[PROBLEM] How do the lines below between the ones holding "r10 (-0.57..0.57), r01" and "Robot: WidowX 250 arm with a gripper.", inclusive, read? Give them again exactly, with no other lines.

[SUPPLIED DATA]
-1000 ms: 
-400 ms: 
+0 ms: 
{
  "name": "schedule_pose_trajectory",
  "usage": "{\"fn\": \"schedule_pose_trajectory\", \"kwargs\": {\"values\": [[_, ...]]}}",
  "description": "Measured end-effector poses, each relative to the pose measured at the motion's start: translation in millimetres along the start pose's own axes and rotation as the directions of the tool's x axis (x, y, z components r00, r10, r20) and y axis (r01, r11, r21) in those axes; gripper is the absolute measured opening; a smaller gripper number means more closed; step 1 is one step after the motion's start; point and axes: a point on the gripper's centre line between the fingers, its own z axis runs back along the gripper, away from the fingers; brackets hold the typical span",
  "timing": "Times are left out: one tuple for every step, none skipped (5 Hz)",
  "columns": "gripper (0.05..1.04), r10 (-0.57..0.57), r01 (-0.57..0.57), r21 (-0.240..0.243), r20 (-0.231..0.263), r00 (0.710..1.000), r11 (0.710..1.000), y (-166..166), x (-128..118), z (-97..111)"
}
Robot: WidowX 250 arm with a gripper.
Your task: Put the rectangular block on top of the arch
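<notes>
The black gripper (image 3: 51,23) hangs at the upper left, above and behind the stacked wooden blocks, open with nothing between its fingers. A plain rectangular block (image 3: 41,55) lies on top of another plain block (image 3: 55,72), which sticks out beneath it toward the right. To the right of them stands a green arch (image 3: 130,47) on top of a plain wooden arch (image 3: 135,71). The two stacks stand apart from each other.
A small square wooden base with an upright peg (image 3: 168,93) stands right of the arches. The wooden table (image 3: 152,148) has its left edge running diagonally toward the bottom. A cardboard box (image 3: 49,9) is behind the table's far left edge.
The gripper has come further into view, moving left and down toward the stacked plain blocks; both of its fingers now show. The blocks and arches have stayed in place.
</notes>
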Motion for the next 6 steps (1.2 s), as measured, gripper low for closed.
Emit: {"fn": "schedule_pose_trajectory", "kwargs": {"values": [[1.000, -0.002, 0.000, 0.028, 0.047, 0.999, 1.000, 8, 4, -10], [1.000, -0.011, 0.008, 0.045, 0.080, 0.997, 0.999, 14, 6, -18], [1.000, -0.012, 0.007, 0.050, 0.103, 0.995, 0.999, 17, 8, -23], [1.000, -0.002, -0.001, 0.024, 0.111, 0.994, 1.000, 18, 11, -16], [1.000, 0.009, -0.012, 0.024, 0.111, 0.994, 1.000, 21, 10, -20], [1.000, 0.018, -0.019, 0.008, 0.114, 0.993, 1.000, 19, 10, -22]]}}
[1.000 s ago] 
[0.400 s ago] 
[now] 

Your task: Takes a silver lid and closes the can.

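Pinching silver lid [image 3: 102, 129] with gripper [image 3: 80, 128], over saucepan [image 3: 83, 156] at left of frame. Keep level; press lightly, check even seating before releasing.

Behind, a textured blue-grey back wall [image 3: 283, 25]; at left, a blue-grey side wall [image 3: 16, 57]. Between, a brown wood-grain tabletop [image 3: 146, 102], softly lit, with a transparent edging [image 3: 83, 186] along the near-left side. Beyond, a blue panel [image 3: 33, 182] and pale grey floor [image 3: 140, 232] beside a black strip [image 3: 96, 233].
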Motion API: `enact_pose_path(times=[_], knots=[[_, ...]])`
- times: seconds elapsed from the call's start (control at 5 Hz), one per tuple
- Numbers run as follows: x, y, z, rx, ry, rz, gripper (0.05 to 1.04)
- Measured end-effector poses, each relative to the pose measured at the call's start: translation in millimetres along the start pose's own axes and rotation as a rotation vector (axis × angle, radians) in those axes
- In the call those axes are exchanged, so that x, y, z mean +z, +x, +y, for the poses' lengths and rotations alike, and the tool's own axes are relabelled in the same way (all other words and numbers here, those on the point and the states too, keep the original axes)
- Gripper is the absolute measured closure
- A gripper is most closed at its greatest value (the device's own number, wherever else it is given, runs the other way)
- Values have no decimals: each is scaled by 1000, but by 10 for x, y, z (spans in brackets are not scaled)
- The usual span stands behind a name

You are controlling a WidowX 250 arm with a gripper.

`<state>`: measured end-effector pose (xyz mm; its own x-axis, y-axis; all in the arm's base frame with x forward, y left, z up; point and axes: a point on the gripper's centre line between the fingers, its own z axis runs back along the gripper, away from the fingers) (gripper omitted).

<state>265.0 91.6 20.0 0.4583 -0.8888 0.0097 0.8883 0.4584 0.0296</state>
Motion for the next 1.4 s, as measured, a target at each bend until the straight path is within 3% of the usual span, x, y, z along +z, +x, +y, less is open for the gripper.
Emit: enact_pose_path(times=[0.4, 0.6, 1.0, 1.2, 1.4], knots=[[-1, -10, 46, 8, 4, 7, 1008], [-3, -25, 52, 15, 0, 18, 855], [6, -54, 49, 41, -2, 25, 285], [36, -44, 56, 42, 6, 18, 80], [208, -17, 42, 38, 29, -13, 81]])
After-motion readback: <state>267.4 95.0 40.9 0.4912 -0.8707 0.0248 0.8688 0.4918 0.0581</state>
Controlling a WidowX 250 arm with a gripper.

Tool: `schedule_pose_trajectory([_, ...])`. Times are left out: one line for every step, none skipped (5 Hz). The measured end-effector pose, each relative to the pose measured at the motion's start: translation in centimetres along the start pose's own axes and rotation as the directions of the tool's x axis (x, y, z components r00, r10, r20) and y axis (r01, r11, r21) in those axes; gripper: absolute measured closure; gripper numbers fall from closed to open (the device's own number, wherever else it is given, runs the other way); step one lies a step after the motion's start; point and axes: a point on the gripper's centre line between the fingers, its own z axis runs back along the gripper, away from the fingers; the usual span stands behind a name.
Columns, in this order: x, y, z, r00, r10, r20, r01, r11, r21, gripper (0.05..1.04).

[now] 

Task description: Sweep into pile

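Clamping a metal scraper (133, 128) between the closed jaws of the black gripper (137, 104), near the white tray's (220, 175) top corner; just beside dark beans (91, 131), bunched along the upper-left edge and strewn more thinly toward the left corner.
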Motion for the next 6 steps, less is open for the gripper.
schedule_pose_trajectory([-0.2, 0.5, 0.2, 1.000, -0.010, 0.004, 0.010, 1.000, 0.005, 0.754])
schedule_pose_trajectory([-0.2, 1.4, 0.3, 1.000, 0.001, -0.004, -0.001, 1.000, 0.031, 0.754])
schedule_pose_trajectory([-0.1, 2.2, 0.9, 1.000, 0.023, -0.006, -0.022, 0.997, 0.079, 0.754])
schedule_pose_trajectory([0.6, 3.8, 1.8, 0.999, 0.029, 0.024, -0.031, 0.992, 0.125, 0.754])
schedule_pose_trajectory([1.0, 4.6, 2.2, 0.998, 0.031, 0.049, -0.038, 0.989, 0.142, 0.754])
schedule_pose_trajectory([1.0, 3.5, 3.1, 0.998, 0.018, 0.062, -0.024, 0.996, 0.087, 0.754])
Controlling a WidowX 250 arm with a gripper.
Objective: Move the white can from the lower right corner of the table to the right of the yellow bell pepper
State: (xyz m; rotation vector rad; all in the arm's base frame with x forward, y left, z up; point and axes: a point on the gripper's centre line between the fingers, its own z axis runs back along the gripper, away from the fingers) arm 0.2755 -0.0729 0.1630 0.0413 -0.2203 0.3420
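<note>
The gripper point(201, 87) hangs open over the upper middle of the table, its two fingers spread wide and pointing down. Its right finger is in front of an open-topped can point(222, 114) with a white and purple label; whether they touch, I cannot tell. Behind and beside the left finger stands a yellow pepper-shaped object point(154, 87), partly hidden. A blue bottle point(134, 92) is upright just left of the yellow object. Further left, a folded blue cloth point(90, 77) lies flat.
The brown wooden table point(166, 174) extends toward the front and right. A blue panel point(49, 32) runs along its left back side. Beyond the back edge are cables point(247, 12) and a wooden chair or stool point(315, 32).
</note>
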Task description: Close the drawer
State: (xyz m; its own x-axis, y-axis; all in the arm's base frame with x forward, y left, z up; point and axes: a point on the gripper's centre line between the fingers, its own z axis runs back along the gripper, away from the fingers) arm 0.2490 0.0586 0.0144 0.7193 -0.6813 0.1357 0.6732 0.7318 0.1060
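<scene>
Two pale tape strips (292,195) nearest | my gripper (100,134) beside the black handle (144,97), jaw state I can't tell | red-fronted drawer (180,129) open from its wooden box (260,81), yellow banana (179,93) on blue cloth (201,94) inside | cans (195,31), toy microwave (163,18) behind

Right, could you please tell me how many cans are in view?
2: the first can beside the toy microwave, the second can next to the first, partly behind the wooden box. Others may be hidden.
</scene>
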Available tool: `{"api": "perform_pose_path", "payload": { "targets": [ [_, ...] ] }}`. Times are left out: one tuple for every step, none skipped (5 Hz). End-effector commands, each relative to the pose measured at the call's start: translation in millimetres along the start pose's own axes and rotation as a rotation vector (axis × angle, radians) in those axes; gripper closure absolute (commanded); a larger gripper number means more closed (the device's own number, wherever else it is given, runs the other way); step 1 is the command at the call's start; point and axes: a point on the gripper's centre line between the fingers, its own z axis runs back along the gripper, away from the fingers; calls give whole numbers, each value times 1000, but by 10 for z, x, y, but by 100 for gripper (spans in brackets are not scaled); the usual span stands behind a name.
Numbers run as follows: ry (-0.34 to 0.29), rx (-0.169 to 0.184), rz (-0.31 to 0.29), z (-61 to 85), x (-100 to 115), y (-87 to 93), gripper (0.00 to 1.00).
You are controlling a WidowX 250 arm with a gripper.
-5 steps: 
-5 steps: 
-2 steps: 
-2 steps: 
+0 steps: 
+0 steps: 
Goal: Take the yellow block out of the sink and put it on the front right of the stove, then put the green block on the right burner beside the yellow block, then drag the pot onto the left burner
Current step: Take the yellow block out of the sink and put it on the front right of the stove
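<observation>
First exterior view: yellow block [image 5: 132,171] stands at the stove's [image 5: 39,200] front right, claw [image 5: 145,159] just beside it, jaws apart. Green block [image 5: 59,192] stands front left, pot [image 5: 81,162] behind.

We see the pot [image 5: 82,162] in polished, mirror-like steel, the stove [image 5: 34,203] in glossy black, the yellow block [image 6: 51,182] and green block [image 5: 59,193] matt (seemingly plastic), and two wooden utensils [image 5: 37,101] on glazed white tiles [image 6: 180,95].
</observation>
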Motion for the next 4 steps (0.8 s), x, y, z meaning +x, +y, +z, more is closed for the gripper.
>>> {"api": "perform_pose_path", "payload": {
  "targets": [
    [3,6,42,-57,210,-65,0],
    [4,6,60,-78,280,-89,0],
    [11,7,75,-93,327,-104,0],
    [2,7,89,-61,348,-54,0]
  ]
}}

[ANSWER SECTION]
  "columns": "gripper (0.05..1.04), r10 (-0.57..0.57), r01 (-0.57..0.57), r21 (-0.240..0.243), r20 (-0.231..0.263), r00 (0.710..1.000), r11 (0.710..1.000), y (-166..166), x (-128..118), z (-97..111)"
}
Robot: WidowX 250 arm with a gripper.

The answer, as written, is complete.